• [Directions]:
Only the lines from the one containing "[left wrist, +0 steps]" through the end of the listing belong in the answer, repeated exactly, with no pictures.

• [Supplied material]:

[Start of Attachment]

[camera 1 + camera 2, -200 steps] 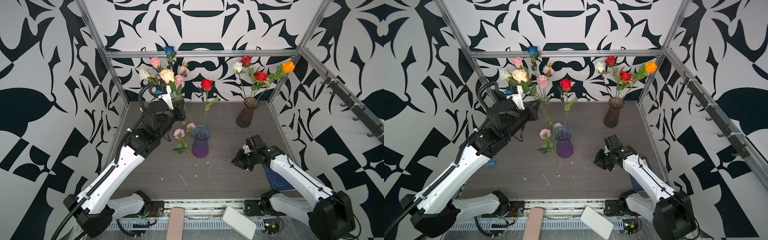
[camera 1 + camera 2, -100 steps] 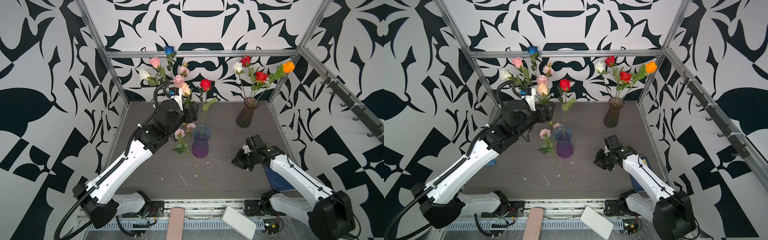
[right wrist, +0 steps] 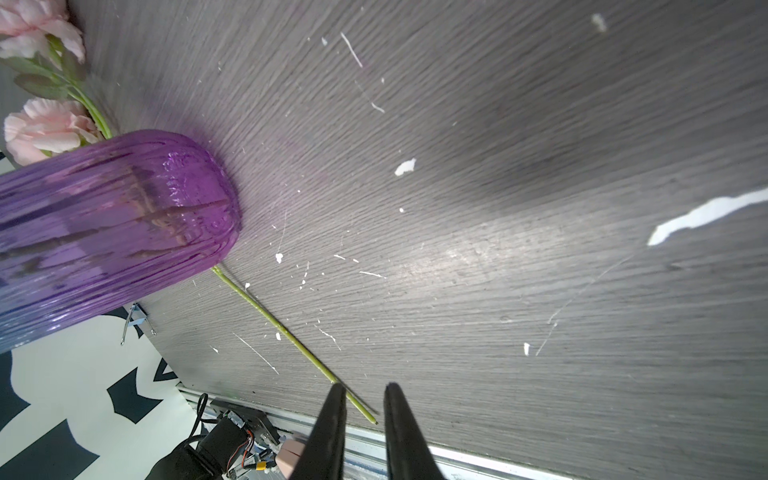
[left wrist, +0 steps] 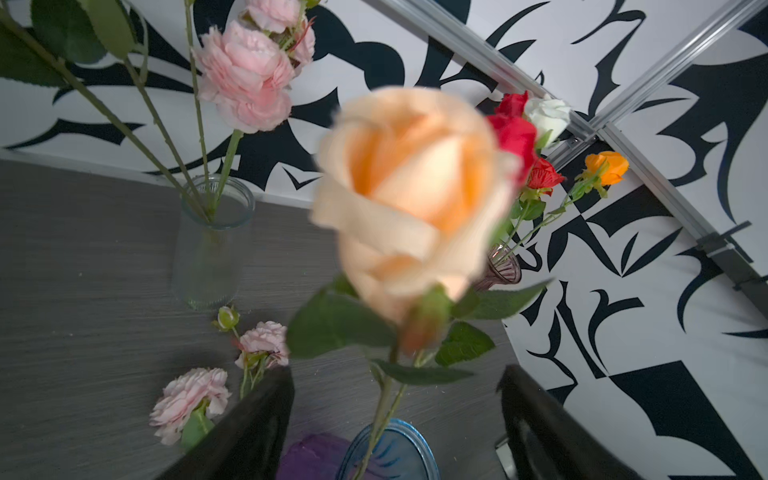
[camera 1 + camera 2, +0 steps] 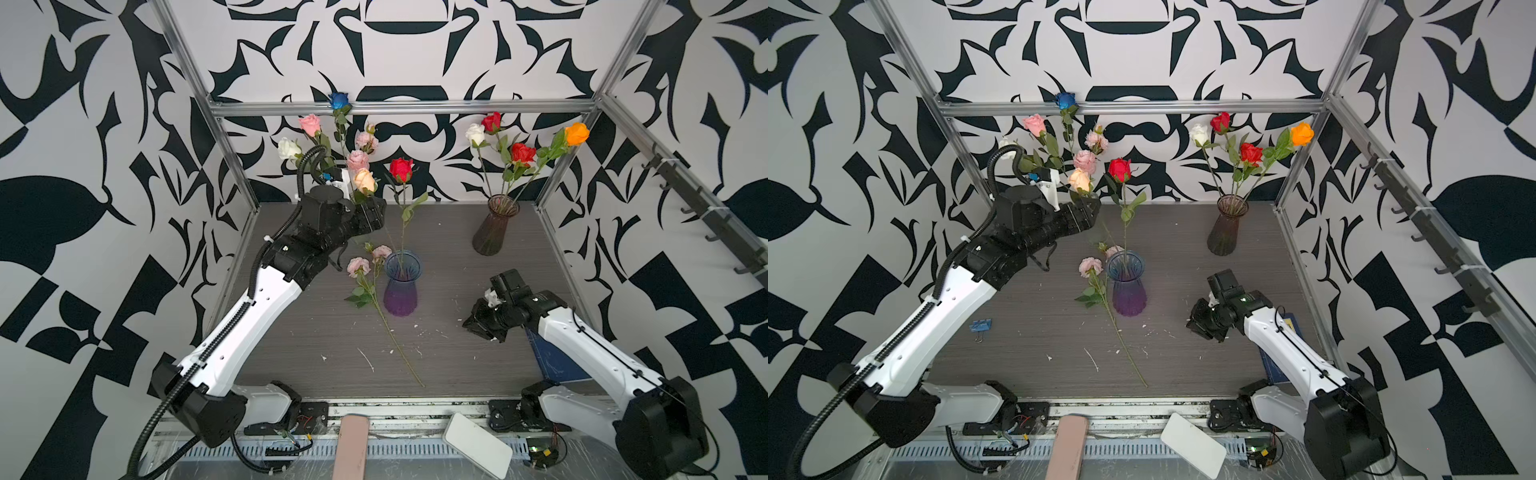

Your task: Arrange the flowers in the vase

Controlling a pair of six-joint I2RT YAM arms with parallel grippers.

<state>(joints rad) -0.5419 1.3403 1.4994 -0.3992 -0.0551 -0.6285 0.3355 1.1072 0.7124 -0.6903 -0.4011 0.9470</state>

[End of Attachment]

• [Response]:
[left wrist, +0 steps] 
[camera 1 + camera 2, +0 steps] 

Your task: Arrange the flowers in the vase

Controlling a pair of six-joint I2RT YAM arms with parallel grippers.

<state>(joints rad) -0.5419 1.3403 1.4994 -0.3992 -0.0551 -0.6285 0.3355 1.1072 0.7124 -0.6903 -0.4011 0.9470</state>

With this, the exercise is finished.